Please copy the data below exactly, from its first line through the line holding "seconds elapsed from", and skip the pictures.

- [Data listing]

----

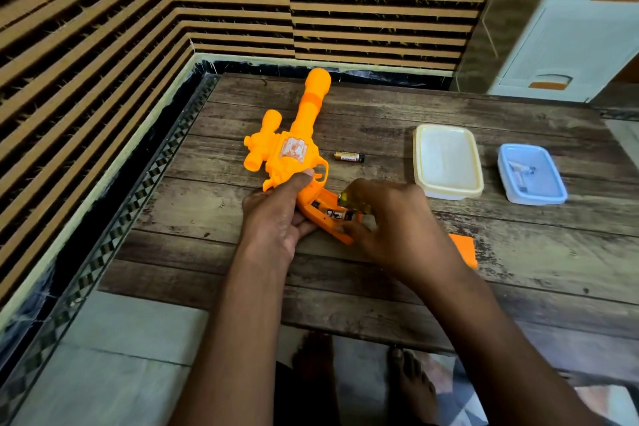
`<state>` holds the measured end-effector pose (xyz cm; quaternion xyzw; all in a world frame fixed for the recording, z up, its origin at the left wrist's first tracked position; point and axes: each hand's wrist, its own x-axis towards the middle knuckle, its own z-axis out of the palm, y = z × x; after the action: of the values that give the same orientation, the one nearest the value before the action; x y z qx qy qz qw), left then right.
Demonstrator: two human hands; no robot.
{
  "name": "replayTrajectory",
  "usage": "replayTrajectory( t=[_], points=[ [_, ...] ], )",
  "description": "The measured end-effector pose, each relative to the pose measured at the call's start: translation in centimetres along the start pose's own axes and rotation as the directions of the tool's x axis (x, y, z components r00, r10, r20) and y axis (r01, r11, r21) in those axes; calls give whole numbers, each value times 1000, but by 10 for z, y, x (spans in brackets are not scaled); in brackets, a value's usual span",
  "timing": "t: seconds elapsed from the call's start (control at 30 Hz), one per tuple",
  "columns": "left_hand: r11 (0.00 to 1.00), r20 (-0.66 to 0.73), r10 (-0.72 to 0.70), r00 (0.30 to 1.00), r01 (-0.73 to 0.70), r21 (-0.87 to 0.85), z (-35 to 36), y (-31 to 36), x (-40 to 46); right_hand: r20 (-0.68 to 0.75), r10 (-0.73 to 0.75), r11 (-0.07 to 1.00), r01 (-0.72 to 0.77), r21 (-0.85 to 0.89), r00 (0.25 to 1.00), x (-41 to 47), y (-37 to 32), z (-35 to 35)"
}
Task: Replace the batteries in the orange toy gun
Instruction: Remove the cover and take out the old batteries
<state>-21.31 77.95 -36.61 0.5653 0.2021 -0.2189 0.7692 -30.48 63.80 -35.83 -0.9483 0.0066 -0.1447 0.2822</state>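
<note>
Wooden worktop [380, 287]: cover [465, 249] off, 1 battery [338, 215] seated. Left hand [276, 218] gripping toy gun [294, 149], right hand [387, 221] pinching second battery [352, 203]. Closing left.

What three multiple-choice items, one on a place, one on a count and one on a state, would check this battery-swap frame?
1. Where does the loose battery lie?
A. on the table, between the toy gun and the cream container
B. inside the blue container
C. on the floor

2. How many lidded containers stand on the table?
A. one
B. two
C. three

3. What state is the gun's battery compartment in?
A. covered
B. open and empty
C. open, with a battery in it

Answers: 1 A, it rests on bare wood right of the gun. 2 B, one cream, one blue. 3 C, the left hand grips the gun while the right hand works at the exposed cell.
</note>
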Motion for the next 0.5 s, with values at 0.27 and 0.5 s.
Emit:
replayTrajectory(
  t=[0.27,0.5],
  points=[
    [999,-29,30,999,-30,21,0,-3,8,-333,96,995,-80,61,938,19,-1,3],
    [983,-104,171,980,-164,79,-3,-4,11,-38,292,943,-294,-158,956,76,3,19]
  ],
)
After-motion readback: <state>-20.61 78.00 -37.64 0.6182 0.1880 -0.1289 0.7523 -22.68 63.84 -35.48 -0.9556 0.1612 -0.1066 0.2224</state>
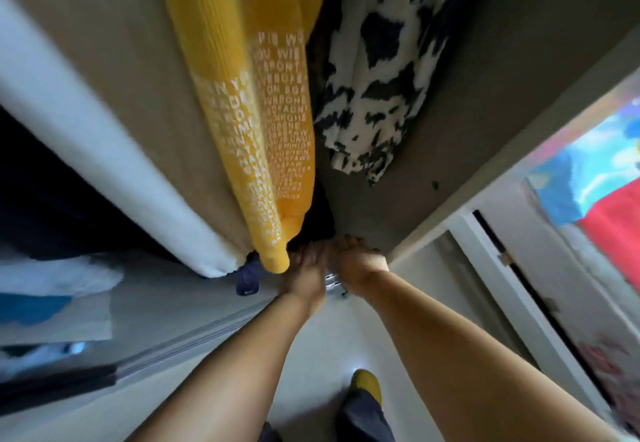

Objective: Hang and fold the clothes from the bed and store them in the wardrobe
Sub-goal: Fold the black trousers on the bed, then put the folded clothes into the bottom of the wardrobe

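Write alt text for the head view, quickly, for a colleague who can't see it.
Both hands, left hand and right hand, reach together into the wardrobe beneath a hanging yellow garment with white lettering. A black-and-white patterned garment hangs beside it; what the fingers hold is hidden.

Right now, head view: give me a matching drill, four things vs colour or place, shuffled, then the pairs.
Things:
1. lettered garment
2. patterned garment
3. left hand
4. shoe

Colour or place:
A. black and white blotches, hanging right of the lettered one
B. yellow toe, on the floor between the forearms
C. yellow with white lettering, hanging in the wardrobe
D. raised at the bottom end of the hanging clothes, close beside the right hand

Pairs: 1-C, 2-A, 3-D, 4-B
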Demonstrator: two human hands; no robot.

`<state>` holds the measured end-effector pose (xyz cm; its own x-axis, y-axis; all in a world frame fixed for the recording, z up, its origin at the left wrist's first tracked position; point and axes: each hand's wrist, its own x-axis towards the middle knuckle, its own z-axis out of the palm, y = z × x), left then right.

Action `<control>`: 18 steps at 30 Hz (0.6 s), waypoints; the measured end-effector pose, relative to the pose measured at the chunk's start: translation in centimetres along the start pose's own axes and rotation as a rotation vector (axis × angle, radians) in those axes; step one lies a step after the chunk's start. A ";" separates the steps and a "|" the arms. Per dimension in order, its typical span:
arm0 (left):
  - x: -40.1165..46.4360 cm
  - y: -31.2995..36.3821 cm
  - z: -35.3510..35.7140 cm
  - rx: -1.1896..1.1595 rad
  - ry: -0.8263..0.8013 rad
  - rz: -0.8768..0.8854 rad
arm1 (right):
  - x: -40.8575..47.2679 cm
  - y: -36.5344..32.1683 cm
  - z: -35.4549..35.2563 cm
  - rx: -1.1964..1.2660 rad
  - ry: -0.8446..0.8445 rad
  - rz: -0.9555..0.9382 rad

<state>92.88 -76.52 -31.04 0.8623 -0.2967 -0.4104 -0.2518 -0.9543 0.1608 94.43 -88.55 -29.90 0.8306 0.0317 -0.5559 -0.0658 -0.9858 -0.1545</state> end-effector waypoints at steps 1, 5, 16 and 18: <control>-1.5 0.2 -1.3 -0.001 0.001 -0.003 | -1.5 -0.4 -1.1 0.013 0.014 0.009; -5.9 -0.1 -6.0 -0.027 -0.094 -0.039 | -7.5 -2.2 -4.5 -0.030 0.034 0.029; -15.2 -1.2 -11.9 0.033 -0.124 0.102 | -21.1 -3.0 -4.7 0.116 0.075 0.296; -15.8 0.6 -13.2 0.055 -0.125 0.153 | -23.4 -2.3 -5.0 0.136 0.088 0.343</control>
<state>84.88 -71.95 -12.65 0.7520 -0.4370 -0.4935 -0.4022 -0.8973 0.1818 77.91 -87.89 -12.43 0.7916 -0.3168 -0.5225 -0.4165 -0.9054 -0.0820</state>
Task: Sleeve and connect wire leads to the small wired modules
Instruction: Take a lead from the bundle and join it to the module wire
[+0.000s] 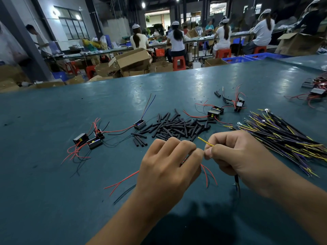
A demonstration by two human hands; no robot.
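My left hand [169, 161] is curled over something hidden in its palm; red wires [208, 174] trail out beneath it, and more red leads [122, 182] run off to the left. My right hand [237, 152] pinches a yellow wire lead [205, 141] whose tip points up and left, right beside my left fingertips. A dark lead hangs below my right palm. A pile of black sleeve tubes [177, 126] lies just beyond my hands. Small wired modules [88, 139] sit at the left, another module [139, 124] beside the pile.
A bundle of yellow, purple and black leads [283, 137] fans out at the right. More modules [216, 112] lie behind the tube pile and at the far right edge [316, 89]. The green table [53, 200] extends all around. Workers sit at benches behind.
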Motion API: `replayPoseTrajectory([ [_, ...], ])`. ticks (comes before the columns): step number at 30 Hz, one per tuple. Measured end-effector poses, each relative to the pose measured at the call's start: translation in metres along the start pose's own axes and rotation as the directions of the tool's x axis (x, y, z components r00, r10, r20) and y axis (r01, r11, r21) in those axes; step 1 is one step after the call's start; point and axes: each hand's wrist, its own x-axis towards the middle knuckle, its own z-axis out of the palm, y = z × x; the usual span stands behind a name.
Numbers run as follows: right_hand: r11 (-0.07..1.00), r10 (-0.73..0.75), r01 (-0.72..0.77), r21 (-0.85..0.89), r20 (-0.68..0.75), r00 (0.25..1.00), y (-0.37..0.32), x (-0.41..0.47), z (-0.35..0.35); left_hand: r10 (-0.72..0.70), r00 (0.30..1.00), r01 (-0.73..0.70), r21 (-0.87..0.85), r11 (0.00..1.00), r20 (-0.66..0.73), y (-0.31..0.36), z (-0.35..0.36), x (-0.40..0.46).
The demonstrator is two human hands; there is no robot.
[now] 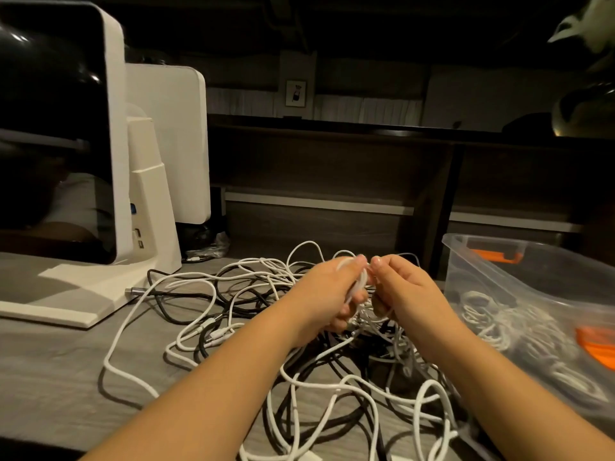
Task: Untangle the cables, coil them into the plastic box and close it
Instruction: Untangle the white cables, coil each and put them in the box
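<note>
head view, two hands, left hand (327, 291) and right hand (404, 289) both gripping one white cable coil (361, 284), one tangled cable heap (299, 344), one clear plastic box (532, 294), grey wood-grain desk (50, 361), dim room

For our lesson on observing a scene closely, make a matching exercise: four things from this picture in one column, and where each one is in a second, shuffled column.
Things
1. plastic box
2. white monitor
3. tangle of cables
4. white cable coil

Places
A. spread over the desk in the middle
B. held between the left hand and right hand
C. at the right edge of the desk
D. standing at the left of the desk

Pairs: 1-C, 2-D, 3-A, 4-B
</note>
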Motion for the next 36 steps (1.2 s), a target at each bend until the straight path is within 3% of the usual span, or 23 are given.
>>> replayPoseTrajectory([
  [4, 0.971, -0.136, 0.106, -0.215, -0.132, 0.982, 0.001, 0.001, -0.001, 0.174, 0.954, -0.142, 0.145, 0.979, -0.243, -0.007, -0.001, 0.007],
  [10, 0.915, -0.274, 0.200, -0.349, -0.175, 0.946, -0.003, 0.001, -0.006, 0.407, 0.847, -0.324, 0.274, 0.906, -0.342, -0.011, -0.002, 0.009],
  [15, 0.912, -0.150, 0.164, -0.377, 0.066, 0.987, -0.002, -0.002, 0.000, 0.459, 0.765, -0.389, 0.244, 0.889, -0.453, -0.011, 0.001, 0.008],
  [19, 0.878, -0.079, 0.196, -0.437, 0.271, 0.959, -0.002, -0.005, 0.010, 0.427, 0.710, -0.368, 0.221, 0.903, -0.560, -0.010, -0.003, 0.009],
  [21, 0.825, -0.049, 0.228, -0.517, 0.337, 0.940, -0.002, -0.005, 0.014, 0.358, 0.714, -0.343, 0.145, 0.928, -0.602, -0.009, -0.002, 0.010],
  [24, 0.776, -0.029, 0.263, -0.574, 0.384, 0.923, -0.001, -0.005, 0.017, 0.214, 0.776, -0.351, -0.125, 0.928, -0.593, -0.004, 0.002, 0.010],
  [29, 0.716, -0.050, 0.285, -0.637, 0.360, 0.932, -0.002, -0.005, 0.017, 0.037, 0.891, -0.320, -0.568, 0.759, -0.452, 0.006, 0.002, 0.006],
  [33, 0.641, -0.158, 0.229, -0.732, 0.166, 0.973, -0.002, -0.002, 0.010, 0.011, 0.887, -0.386, -0.728, 0.567, -0.462, 0.014, -0.012, 0.006],
  [36, 0.602, -0.200, 0.146, -0.785, 0.028, 0.979, -0.002, 0.001, 0.002, 0.000, 0.830, -0.461, -0.687, 0.561, -0.557, 0.013, -0.021, 0.009],
])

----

- [Result for this exercise]
`<state>` holds the measured end-effector pose (xyz cm; quaternion xyzw; all in a world frame fixed for the recording, z up, its origin at the left wrist's first tracked position; point and axes: each hand's wrist, its own x-axis towards the middle knuckle, its own z-axis out of the palm, y = z × x; after the action: of the values that give the same orientation, the one nearest the value before the action; x y z qx qy qz qw), left then right.
Demonstrator: two human hands; no robot.
{
  "name": "replayTrajectory",
  "usage": "replayTrajectory( t=[_], points=[ [_, ...] ], )",
  "description": "The measured end-effector pose, each relative to the pose measured at the call's start: translation in centimetres along the start pose's own axes and rotation as the directions of the tool's x axis (x, y, z components r00, r10, r20) and y axis (r01, r11, r21) in those axes; calls give whole numbers, each value times 1000, but by 10 for z, y, x (spans in brackets are not scaled); in brackets, a value's usual span",
  "timing": "t: seconds elapsed from the call's start (control at 30 Hz), one per tuple",

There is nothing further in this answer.